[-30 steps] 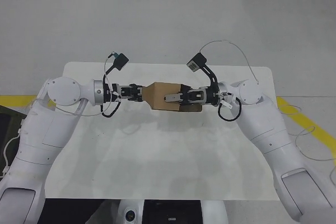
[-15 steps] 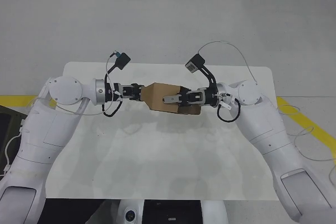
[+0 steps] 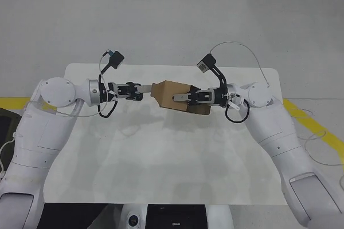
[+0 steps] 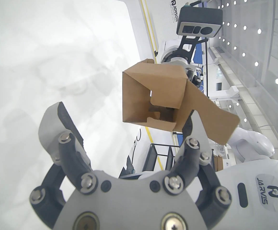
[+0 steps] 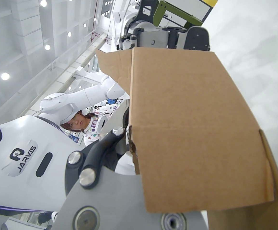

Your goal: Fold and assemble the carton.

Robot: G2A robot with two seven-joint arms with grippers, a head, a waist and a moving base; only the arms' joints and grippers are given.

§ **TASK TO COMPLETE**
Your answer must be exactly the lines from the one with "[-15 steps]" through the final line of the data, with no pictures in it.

§ **OUTPUT**
[-15 steps] 
[+0 steps] 
[+0 steps] 
[+0 steps] 

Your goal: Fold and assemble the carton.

Robot: G2A robot with two seven-joint arms with grippers, a head, a waist and a moving base; only the arms' joints and grippers are given.

Nothing else belongs in this answer.